For a long time, though not quite for as long as I can remember, there has been a competition between my sister and my grandfather. He has no love of sweet tea – she fares best without tomatoes. Despite this, or perhaps because of it, he’s always sure to save a few ‘for Shelly’ from his backyard garden plot. She, in turn, always makes sure there’s sweet tea available when he comes to visit. Regardless, when it comes to tomatoes, they are who I think of first, both politely shoving on the other what will swiftly be refused.
I myself have always been a fan of tomatoes. Those globes of juicy ripeness always seem to glow, little suns packed with the energy and vitamins we need to grow. I can feel the soft skins of them yielding to my bite, exploding in juicy goodness, sending rivulets running down my chin like summer fruit is supposed to. Somehow, apples just don’t even compare, despite shine, despite crispness. There’s something about a tomato that flirts with temptation, which may be why Mr. John Gerard considered it ‘poisionous’ in his English Herbal, despite being eating in Italy and Spain. Those Papists, after all, were almost as bad as Eve when it came to oral fixation.
So with all this upside-down nonsense getting big, I decided to go to the experts. Just what does hanging this thing upside-down accomplish? What kind of tomatoes should I grow in such an inverted potter? Tell me about staking, because I know nothing.
As I soon found, the majority of ‘real’ tomato growers pish-posh the inverted idea. They say it has no benefits, or doesn’t provide enough soil for the plant to really root, or puts undue strain on the tomato stalk in order to support the fruit, or as one particularly irate plant vendor stated, “tomatoes weren’t made to be grown upside-down”. I suppose that’s strictly true. Elephants weren’t made to travel by roller-skate, and squirrels weren’t made to fly, but I’m not sure that means they can’t, or should be prevented from trying. I’m not sure I believe the hype about upside-down fruit being better for you in some way, but you must admit, the idea of fruit topsy-turvy is somehow appealing.

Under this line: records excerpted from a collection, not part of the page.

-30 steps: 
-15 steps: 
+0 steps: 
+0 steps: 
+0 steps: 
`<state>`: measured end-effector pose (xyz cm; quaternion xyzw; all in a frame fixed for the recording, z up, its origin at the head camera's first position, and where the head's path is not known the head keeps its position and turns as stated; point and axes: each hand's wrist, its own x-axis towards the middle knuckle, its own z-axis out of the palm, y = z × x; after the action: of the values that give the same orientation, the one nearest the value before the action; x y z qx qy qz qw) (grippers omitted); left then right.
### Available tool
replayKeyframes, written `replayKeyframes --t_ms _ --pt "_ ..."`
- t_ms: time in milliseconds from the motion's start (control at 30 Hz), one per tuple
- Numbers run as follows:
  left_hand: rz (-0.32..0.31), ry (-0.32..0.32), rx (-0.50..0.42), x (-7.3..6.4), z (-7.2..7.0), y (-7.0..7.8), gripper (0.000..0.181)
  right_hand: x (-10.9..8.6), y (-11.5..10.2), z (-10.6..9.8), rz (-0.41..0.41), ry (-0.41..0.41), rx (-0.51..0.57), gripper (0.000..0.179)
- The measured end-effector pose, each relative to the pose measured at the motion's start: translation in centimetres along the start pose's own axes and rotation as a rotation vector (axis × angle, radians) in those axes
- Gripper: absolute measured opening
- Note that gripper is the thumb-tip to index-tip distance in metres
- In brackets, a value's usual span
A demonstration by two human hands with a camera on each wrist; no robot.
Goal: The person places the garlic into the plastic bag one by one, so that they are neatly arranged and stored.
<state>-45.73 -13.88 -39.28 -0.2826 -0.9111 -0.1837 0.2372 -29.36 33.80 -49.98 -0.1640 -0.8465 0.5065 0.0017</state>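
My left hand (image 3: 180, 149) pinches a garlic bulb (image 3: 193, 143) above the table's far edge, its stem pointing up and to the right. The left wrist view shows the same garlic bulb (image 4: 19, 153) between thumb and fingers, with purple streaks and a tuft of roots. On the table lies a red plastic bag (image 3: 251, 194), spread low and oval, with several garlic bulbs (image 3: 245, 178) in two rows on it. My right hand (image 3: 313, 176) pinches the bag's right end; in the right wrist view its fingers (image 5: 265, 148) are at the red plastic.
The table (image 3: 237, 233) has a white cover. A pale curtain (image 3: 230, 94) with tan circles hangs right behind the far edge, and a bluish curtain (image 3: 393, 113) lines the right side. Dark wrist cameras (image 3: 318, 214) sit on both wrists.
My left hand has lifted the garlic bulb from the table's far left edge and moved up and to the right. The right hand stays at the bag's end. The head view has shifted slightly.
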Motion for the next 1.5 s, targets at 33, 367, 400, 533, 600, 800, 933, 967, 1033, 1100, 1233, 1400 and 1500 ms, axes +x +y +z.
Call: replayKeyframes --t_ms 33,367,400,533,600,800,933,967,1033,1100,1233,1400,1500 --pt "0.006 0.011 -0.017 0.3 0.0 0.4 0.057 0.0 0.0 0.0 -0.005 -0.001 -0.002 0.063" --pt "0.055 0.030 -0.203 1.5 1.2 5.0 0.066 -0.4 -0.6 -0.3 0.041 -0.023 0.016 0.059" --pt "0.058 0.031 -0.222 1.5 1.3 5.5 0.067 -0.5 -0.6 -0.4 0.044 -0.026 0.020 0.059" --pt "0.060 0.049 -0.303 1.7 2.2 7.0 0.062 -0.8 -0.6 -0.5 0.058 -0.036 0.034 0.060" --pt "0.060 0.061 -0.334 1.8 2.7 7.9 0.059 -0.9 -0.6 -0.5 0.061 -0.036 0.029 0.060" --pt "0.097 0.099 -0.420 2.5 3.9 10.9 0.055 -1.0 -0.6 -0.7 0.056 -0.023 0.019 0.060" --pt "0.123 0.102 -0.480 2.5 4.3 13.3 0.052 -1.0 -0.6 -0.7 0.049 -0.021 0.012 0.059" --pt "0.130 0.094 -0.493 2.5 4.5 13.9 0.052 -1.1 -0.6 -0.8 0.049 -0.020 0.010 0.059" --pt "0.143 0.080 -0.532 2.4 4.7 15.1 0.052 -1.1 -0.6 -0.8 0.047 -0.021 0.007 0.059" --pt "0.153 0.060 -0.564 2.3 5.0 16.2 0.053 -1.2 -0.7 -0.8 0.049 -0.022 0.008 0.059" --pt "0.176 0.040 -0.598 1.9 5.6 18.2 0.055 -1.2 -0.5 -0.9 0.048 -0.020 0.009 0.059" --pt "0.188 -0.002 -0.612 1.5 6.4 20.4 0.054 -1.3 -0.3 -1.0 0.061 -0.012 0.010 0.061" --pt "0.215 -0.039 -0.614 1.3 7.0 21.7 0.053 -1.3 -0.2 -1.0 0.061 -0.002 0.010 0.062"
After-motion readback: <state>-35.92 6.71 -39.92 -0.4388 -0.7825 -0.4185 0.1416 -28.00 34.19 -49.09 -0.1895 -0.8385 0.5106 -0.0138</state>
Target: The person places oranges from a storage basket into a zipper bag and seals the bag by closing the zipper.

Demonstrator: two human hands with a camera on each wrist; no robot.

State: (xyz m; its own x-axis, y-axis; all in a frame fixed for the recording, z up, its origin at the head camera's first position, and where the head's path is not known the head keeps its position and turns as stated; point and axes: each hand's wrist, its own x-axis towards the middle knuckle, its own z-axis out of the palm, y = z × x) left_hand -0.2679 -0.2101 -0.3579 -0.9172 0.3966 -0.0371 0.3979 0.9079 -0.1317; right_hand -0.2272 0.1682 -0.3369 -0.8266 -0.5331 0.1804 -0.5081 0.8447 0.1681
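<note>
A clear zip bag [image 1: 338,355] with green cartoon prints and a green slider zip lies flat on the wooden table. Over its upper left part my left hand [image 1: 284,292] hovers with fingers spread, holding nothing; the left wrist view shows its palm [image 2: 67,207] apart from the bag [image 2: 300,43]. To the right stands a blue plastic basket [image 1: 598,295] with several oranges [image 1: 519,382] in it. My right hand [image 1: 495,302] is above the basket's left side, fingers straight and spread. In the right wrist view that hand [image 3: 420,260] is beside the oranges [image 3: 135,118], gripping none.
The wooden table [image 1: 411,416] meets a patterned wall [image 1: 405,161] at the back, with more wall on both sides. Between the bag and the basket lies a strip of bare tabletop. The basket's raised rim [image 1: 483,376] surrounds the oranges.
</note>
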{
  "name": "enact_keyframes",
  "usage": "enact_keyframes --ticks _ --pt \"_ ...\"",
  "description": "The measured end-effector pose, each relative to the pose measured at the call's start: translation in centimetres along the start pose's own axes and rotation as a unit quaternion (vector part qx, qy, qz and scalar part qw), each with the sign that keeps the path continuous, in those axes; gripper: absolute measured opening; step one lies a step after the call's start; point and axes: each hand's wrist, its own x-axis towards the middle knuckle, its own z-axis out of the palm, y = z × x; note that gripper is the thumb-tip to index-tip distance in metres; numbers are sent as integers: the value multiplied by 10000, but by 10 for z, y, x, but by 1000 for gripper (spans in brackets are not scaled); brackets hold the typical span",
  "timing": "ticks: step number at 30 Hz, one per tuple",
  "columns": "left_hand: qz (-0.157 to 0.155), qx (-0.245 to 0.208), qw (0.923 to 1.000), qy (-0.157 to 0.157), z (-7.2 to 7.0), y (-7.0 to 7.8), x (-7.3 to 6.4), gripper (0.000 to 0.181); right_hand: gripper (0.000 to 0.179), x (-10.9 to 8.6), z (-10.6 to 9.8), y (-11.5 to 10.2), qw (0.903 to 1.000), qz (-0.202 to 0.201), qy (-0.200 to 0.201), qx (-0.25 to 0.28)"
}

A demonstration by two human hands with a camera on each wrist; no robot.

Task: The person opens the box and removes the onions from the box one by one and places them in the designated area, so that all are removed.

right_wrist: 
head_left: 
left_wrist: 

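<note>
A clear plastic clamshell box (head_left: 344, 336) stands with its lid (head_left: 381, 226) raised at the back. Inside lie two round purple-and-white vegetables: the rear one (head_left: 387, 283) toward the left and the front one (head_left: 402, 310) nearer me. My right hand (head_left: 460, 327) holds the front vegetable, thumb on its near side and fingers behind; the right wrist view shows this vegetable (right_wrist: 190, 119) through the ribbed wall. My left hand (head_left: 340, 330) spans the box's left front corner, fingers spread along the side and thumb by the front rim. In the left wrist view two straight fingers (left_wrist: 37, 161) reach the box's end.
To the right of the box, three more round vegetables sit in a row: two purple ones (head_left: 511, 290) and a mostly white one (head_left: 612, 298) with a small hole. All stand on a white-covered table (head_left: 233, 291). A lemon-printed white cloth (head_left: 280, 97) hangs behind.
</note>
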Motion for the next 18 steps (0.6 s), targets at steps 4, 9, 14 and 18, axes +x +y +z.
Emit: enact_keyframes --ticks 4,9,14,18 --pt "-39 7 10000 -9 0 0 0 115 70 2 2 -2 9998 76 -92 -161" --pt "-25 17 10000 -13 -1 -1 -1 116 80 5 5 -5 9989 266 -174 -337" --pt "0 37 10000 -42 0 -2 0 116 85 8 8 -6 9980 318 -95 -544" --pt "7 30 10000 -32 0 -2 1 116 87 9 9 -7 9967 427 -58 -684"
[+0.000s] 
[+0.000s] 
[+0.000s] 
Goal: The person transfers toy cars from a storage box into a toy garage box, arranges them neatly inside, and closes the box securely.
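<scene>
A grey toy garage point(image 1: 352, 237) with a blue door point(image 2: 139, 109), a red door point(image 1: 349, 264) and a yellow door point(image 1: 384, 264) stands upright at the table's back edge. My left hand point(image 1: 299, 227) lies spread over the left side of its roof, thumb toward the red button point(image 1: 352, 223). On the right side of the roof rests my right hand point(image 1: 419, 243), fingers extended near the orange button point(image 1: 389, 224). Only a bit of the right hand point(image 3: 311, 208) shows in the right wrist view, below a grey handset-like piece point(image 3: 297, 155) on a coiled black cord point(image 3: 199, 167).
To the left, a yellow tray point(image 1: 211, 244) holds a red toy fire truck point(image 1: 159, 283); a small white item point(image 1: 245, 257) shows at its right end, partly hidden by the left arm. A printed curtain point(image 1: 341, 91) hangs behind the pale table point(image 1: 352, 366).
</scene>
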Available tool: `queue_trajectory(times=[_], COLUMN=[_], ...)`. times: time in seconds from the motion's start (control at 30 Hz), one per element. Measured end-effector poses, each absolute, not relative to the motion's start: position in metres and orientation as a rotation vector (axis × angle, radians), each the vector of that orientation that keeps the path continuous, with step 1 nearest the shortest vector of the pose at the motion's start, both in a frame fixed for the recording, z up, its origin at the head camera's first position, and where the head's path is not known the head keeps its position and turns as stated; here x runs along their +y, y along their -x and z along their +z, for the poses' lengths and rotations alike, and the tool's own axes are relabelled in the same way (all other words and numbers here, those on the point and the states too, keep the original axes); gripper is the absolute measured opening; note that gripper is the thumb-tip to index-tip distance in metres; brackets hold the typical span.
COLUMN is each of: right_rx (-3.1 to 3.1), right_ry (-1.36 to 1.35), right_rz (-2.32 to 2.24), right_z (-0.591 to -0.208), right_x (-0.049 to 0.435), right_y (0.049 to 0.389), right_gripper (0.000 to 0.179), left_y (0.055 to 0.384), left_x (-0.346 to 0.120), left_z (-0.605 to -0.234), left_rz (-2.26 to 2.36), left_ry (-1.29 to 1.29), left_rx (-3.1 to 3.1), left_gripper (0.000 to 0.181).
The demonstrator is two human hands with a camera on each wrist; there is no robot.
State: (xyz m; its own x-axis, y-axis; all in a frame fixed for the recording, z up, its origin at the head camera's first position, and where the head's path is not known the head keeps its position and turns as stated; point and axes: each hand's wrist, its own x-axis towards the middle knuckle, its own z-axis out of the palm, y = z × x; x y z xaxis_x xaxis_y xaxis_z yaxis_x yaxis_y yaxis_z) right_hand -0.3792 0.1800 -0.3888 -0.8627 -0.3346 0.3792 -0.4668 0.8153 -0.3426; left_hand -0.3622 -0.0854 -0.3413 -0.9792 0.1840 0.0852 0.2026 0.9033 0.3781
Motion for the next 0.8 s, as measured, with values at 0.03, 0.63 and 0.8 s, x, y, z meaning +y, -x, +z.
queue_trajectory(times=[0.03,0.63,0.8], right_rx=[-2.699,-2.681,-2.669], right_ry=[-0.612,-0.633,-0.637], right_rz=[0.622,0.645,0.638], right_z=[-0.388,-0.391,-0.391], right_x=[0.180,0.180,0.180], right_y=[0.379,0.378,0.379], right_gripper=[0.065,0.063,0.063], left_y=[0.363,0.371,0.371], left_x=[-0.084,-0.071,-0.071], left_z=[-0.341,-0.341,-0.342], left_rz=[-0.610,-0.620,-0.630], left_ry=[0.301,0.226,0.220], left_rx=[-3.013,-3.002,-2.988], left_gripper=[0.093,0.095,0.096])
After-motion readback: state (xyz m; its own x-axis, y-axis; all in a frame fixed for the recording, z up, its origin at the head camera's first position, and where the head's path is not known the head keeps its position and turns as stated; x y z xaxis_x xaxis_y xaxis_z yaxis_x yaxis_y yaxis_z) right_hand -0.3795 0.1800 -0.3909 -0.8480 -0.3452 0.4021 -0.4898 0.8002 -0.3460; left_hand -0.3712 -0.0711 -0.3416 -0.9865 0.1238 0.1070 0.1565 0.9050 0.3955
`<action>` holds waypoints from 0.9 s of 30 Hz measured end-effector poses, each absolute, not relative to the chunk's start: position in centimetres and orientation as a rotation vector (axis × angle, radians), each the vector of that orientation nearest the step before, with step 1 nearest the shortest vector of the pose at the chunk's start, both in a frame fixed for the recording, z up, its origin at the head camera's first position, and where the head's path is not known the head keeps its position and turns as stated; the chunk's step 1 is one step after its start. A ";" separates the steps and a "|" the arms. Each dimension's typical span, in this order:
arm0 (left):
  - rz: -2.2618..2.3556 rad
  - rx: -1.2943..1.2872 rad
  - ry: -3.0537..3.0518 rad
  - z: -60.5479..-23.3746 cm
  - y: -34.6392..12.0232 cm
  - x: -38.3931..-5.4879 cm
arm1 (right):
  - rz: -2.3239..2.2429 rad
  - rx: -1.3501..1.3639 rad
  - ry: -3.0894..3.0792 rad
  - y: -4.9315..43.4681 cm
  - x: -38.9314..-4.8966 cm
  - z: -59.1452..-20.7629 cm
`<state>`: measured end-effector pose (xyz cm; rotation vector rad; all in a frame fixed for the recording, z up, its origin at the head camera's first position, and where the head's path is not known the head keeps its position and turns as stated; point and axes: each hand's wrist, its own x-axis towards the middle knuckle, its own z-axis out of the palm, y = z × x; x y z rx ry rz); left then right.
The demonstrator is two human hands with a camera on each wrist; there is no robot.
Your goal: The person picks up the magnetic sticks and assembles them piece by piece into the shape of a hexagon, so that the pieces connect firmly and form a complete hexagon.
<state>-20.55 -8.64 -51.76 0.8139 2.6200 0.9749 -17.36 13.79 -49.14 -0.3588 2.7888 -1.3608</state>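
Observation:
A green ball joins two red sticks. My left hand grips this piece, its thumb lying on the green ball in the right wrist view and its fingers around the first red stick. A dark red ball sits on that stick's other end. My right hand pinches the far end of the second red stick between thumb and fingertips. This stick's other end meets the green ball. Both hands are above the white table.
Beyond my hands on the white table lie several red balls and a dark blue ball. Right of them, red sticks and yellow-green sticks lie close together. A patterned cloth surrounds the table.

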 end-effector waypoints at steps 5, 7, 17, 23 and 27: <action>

I decided I would try it. Two factors influenced my final decision. The first was the aforementioned plant lady. SHe was quick to tell me that growing a tomato plant in a pot required at least a 5 gallon bucket. And staking – these hardy little things need all the help they can get to keep from being top-heavy. Especially when planted in a giant, weighty, bucket of a planter. So, since I don’t have mountains of money to spend on mountains of dirt, I opted for the upside-down gallon jug variety. According to online instructions, this variety needs only what is necessary to top off a 2-liter bottle (or, in my case, gallon jug). The second factor was a friend’s various gardening projects. He was into making all kinds of things, tossing off ideas to turn his backyard into a wonderland. Since I have no backyard, I was jealous, but I at least have a great balcony. Hanging plants seemed like the perfect way to get DIY and still have delicious tomatoes by the end of the summer.
I have been very pleased by the results. There will be a picture update soon so that all of you lovely readers can appreciate those results as well. I ended up going with a small tomato variety, about cherry size, just in the weight on the stalk was an issue. Only one problem – once they turned color, I wasn’t sure they were really ripe. I guess I have no experience picking cherry tomatoes. On a big tomato, when they’re ready, they practically help themselves off the vine – a little twist and they’re in your hand. Not so with cherry-sized minis. Or not so for mine, anyway. After days of waiting, twisting gently, and gazing longingly at my delectable beauties, I finally called my grandparents to ask how I know when these things are really ripe.
“Well,” says my grandmother, “you know they won’t get as big as regular tomatoes”. Yes, I do know that much. “And they probably won’t get much bigger than a golf ball.” Yep. “So…I would just pick one and eat it. Then you’ll know if it’s ripe.” So why I have I been waiting days for this baby to give me a real sign, beyond color and soft pliancy to the touch, that they are ready for eating? The world may never know. But yes, all those that had changed color appropriately were quite edibly ripe. I give you, grandma’s mouth test for tomatoes! (It never fails.)
A few words of advice for anyone trying this themselves. First, if you can get clear gallon jugs, use them – it’s easier to water the plants appropriately when you can see how deeply the water is seeping and how quickly. I painted one of mine and not the other (cause I got lazy). The painted one may be prettier, but the one I can still see into is much more effective. I also ended up planting herbs on top instead of using the bottom of the jug with holes in it as a trickle-down system. This works better with plants that are really rooty – cilantro is excellent, thyme not so good.